Smart moves: Smart home technology

May 7, 2015 -  By

Home automation technology is on the rise, bringing opportunities for landscape companies.

As you pull into the drive after a long day’s work, the exterior lights on your home perk up. You walk in the front door to a perfect temperature compared to the brisk outdoors. The door automatically locks behind you, the security system arms and you hear the irrigation system humming as sunset turns to twilight. Your evening playlist filters through the surround sound as you enter the living room and slouch into your chair to wind down.

The tasks you once viewed as mundane are preprogrammed to your lifestyle and can be tweaked with the graze of your fingertips on a mobile device, a.k.a. the remote control to your “smart home.”

Fast-forward five years, and this scenario will be more common in households across the U.S., according to research from MarketsandMarkets. By 2020 the smart home market is expected to reach nearly $60 billion, up from around $20 million in 2015.

How are landscape contractors and manufacturers translating this trend to the green industry? Some see new business opportunities, and they’re gearing up for them. Others see the potential to change the way their services are delivered.
The bottom line: Now is the time to prepare for smart home technologies to proliferate and to migrate outside the home into your customers’ landscapes.
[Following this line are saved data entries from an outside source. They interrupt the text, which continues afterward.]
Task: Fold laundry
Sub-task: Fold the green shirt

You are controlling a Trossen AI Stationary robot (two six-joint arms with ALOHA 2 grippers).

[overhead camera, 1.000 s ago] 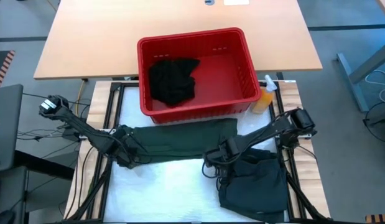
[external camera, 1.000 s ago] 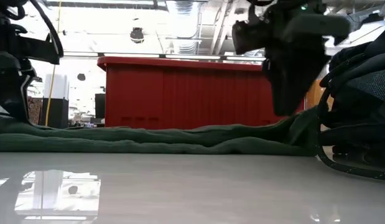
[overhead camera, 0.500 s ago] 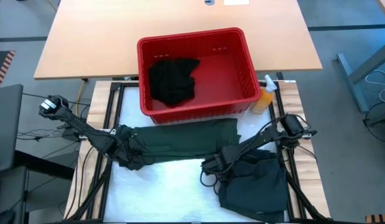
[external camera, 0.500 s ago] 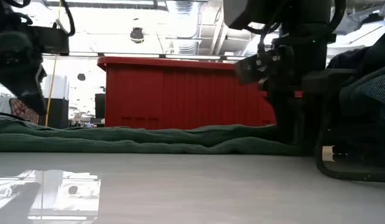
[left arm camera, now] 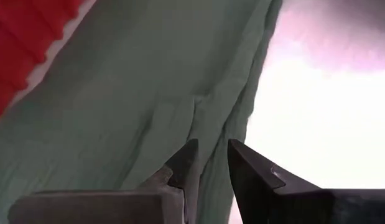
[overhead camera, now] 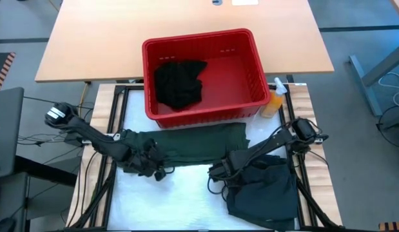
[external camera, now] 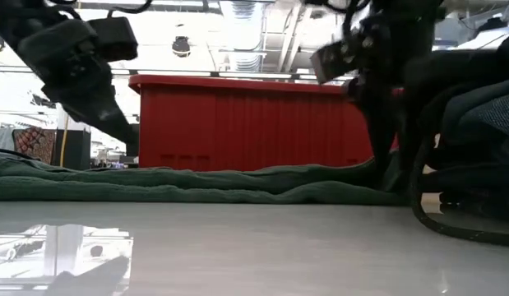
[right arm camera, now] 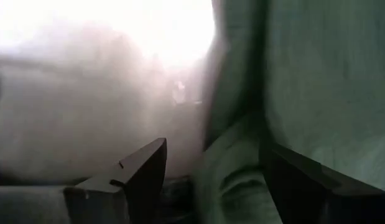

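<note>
From above, the green shirt (overhead camera: 186, 145) lies spread flat in front of the red basket (overhead camera: 257, 74), which holds a black garment (overhead camera: 180, 84). The left gripper (overhead camera: 154, 169) sits at the shirt's near left edge; the right gripper (overhead camera: 218, 173) sits at its near right corner, beside a dark teal garment (overhead camera: 267, 190).

At table level, the shirt (external camera: 196, 185) lies low across the table.

The left wrist view shows narrow fingers (left arm camera: 186, 163) pinching a shirt fold (left arm camera: 204, 118).

The right wrist view shows fingers (right arm camera: 145, 171) spread wide, straddling a fold (right arm camera: 232, 174), not clamped.

Basket (overhead camera: 254, 61): red plastic. Spread garment (overhead camera: 199, 145): dark green; bundled garment (overhead camera: 179, 84): black; heaped garment (overhead camera: 267, 190): dark teal. Spray bottle (overhead camera: 274, 101): orange.
</note>
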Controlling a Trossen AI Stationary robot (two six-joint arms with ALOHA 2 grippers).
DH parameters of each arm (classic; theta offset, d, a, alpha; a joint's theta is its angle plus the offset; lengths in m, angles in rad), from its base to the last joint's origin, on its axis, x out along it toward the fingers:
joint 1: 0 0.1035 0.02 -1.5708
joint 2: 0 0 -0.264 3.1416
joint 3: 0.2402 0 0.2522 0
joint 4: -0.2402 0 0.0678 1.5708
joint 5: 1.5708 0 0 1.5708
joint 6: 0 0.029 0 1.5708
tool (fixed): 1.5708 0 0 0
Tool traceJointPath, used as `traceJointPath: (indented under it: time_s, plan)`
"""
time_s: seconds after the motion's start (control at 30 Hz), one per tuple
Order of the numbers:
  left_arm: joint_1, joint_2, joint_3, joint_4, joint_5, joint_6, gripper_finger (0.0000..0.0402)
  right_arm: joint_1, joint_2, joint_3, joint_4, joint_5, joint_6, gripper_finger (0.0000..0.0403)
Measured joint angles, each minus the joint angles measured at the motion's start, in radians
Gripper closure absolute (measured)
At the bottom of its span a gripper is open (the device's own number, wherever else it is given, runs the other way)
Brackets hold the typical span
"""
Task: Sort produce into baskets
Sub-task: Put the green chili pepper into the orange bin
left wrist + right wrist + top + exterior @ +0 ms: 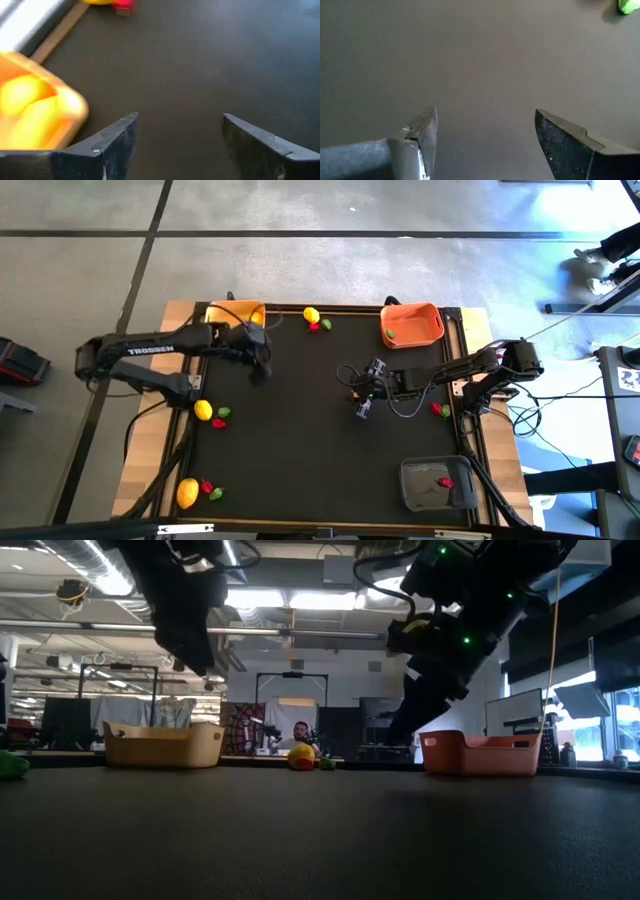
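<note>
On the black mat, the yellow-orange basket stands at the far left and holds yellow pieces. The orange-red basket at the far right holds a green piece. The dark grey basket at the near right holds a red piece. Loose produce lies in small groups: a lemon at the far middle, another lemon at the left, a third at the near left, each with red and green bits. My left gripper hangs open beside the yellow basket. My right gripper hangs open over bare mat at mid-table.
A red and a green piece lie near the table's right edge, behind my right arm. A green piece shows ahead of the right fingers. Cables trail from the right gripper. The wooden table rim borders the mat.
</note>
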Motion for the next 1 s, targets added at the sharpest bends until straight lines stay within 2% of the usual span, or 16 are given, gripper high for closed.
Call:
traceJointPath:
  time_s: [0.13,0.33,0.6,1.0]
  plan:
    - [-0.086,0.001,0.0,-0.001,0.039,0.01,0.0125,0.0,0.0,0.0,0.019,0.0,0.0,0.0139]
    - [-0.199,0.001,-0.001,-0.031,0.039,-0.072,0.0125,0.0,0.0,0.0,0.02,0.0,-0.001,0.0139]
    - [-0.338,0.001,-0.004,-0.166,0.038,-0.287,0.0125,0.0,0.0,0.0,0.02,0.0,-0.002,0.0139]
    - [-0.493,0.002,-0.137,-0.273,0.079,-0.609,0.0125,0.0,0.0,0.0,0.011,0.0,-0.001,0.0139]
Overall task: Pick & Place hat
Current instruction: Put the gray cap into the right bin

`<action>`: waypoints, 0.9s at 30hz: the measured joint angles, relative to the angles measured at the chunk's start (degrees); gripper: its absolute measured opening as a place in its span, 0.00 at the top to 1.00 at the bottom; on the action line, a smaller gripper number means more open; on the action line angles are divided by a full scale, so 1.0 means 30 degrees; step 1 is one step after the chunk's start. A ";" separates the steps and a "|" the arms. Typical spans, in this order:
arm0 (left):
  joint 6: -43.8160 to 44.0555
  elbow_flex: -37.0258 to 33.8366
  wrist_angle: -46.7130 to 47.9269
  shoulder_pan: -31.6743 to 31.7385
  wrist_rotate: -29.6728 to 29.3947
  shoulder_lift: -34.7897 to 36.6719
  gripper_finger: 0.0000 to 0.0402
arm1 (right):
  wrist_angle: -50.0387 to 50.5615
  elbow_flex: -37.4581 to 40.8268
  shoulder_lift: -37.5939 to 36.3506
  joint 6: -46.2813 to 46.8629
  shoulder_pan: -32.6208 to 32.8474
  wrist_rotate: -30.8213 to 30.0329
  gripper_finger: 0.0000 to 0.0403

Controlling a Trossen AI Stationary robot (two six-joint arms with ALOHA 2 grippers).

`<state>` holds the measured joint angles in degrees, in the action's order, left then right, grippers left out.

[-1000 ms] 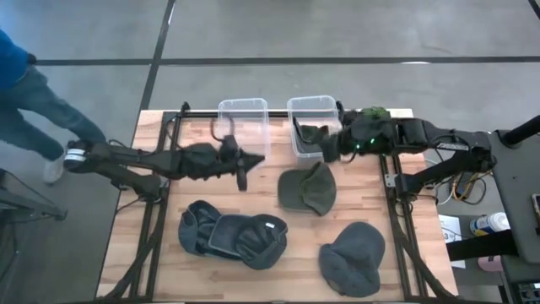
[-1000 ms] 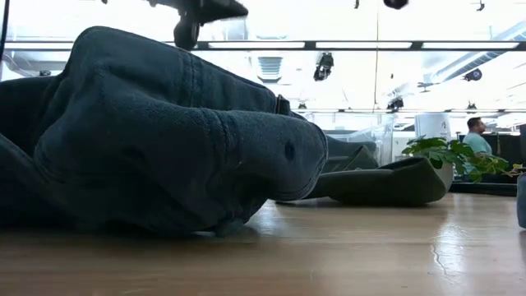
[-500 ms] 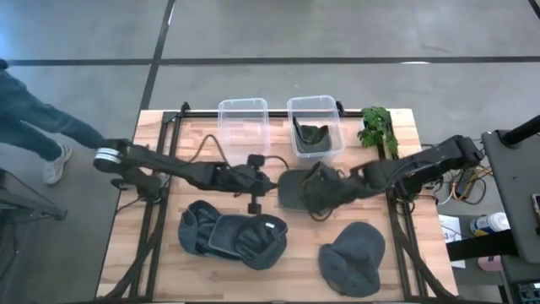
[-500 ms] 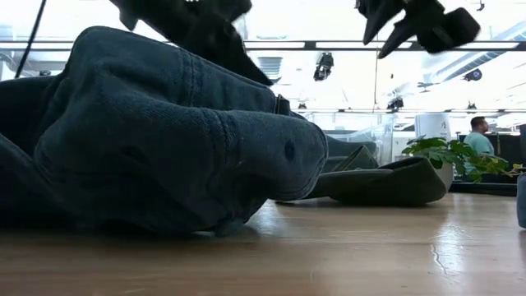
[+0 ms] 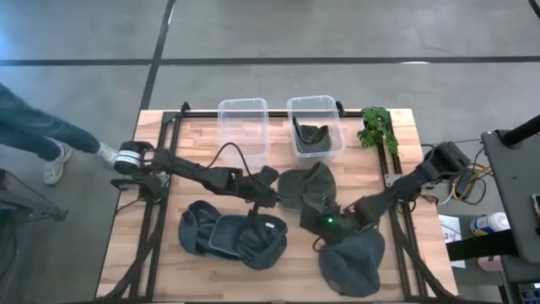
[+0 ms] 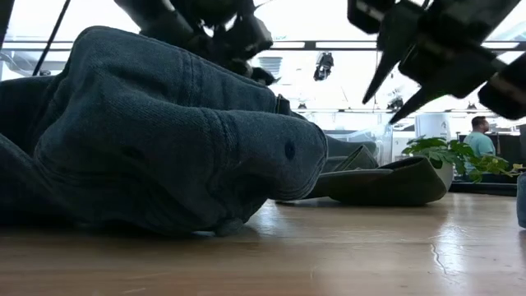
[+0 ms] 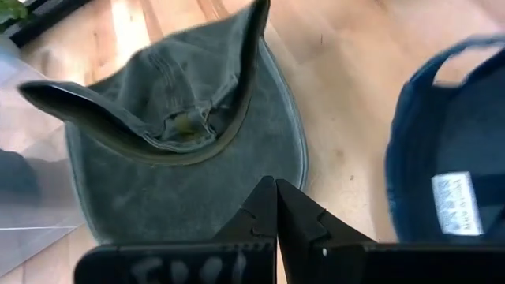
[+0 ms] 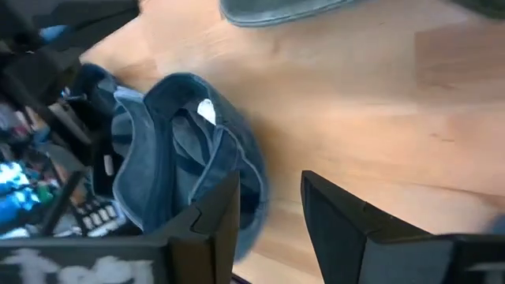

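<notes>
while both arms crowd the middle of the bench [image 5: 194,127], the right gripper [image 5: 316,219] hangs with fingers apart between the green hat [image 5: 308,187] and the grey hat [image 5: 353,257] near the bench's front right corner. the left gripper [image 5: 272,196], fingers together, noses at the green hat's edge. the grippers are near each other, so i'd guess a clash or a snagged brim could happen. one hat already sits in the right bin [image 5: 315,127]; the left bin [image 5: 243,125] and the back edge look free. the blue hat [image 5: 232,235] fills the front left.
</notes>
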<state>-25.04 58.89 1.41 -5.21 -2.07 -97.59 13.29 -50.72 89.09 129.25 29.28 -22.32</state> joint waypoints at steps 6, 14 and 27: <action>-0.0522 0.0161 -0.0838 0.0137 -0.0137 -0.1319 1.00 | -0.1354 0.0022 0.1759 0.0666 -0.0355 -0.1076 0.64; -0.0001 0.0788 -0.1720 0.0166 -0.0084 -0.3308 1.00 | -0.1197 0.0601 0.2253 0.0769 -0.1419 -0.2626 0.65; 0.2367 0.3274 -0.2254 -0.0897 0.2536 -0.5049 1.00 | -0.1109 0.1661 0.1860 0.0601 -0.1593 -0.2499 0.67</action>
<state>-17.94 68.71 -5.35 -7.90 5.54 -112.74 9.96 -45.74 94.67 131.06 24.50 -29.82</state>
“Overall, when you look at our industry, we could do a better job of being innovative,” says Scott Jamieson, president of the National Association of Landscape Professionals and vice president of Bartlett Tree Experts in Chicago. “There’s potential, but I don’t think we’ve grabbed onto it.”

Grasping the trend

Smart home technologies have evolved from independent, automated devices for household tasks—things like preprogrammed thermostats, lights and irrigation systems—to technologies that integrate these devices into one platform, predominantly an app.

One example is Wink, an app that acts as the remote control for about 25 smart home devices. It’s the brainchild of General Electric and Quirky, an invention company powered by ideas submitted from the public.

“This idea of the smart home has been around for decades, ever since ‘The Jetsons,’” says Matt McGovren, head of marketing at Wink. “It’s actually happening a lot differently than what people expected. People buy products to solve problems, and that’s what’s happening now.”

The technology is adaptable and can be valuable for everyone, McGovren says. He views it as “a big opportunity” for contractors.

Some landscape professionals do, too. Take Jason Brooks, owner of Picture Perfect Landscapes in Memphis, Tenn.

“I’m a fairly young guy,” Brooks says. “We’re a small company, and we’re looking to grow exponentially. We’re always looking for things applicable to the way people live day-to-day.”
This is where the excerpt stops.